Ode's death is particularly egregious: having been a bratty bit of comic relief in the narrative, her death is mourned on page by nobody except her mother, whose grief is called out as toxic and wrong. Meanwhile, Homily learns the valuable life lesson that she didn't have to risk her own life trying to save her sister, she's still a good person and nobody should judge her for not trying a bit harder to rescue a child from a grim death. I'm glad we got that lesson sorted out and now you don't have to have any complicated feelings about your role in that situation, Homily! While the other family deaths are treated with a bit more weight, the whole familial comeuppance sits poorly, particularly because it was an authorial choice to make two of Homily's most prominent abusive family members children, set up what should have been a complicated moral situation, and then just... sidestep that complexity, because the story you want to tell is about how abusers are the real monsters, and not the people eating girlfriend. Also relevant: Shesheshen has conveniently gone the whole story without eating anyone who hadn't broken the law or been a posh asshole first, because having to grapple with the ethics of eating people to live is apparently also beyond this story's interests. Textual moral greyness averted again!

So no, I do not get anything cathartic or heartwarming out of Shesheshen and Homily's story. To find those things would require me to narrow down my curiosity and my empathy to the tiny number of characters that the story wants me to believe are worthy of it, and it did not succeed in convincing me of its judgements (was it the people eating? maybe...). In different hands, the messiness inherent in this story could have been kind of amazing. While reading, I drew comparisons to The Book Eaters, which also features obligate people eating and is fully aware of how bleak and antithetical to a heartwarming familial ending that diet is, even as it tries to bring that ending about. I also thought about Light From Uncommon Stars, which portrays an escape from abuse and into the loving orbit of an objectively fucked up person who needs to be convinced not to sacrifice the protagonist to the devil, and which tells that story in a way which acknowledges both the love and the irredeemable mess.
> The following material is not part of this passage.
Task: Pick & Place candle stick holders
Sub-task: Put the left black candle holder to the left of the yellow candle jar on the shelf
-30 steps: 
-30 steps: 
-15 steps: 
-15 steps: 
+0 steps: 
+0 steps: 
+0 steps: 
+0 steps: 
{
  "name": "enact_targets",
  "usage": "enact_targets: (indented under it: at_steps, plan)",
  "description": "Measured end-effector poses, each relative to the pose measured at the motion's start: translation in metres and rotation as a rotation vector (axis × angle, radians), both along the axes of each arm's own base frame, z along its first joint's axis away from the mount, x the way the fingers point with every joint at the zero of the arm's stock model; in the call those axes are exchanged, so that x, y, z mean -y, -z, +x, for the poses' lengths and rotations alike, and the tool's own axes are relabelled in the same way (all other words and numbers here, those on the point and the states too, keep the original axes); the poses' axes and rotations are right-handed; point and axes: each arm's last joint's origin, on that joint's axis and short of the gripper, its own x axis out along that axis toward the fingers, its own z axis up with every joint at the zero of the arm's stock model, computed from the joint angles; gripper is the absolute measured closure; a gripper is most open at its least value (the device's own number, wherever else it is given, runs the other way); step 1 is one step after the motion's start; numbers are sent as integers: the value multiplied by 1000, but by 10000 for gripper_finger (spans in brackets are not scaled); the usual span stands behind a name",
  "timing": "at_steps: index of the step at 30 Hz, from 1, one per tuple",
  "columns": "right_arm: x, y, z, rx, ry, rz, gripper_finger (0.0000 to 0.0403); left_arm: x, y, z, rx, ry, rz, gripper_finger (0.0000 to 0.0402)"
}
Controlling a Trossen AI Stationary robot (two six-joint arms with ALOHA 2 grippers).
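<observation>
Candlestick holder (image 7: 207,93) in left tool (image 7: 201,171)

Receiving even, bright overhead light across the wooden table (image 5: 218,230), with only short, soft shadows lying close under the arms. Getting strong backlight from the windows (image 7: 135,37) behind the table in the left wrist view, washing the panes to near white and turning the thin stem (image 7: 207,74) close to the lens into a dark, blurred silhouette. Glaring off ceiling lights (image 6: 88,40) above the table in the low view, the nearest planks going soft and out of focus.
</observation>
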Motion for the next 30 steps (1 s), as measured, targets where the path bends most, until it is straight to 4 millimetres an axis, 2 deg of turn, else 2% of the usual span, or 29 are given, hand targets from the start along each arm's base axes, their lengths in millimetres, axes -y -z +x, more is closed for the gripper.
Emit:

But unless I'm missing something huge, that's not the story Wiswell wanted to tell, so I'm left with another question: is there a version of this kind of story, where all we are meant to care about is the comfort of the main characters regardless of what they do to others, that is uncomplicatedly cosy and heartwarming? I don't know, but I'm going to go back to seeking out the messy, fucked up monster stories, and the radical empathy they often demand, rather than putting myself through this sort of book too often.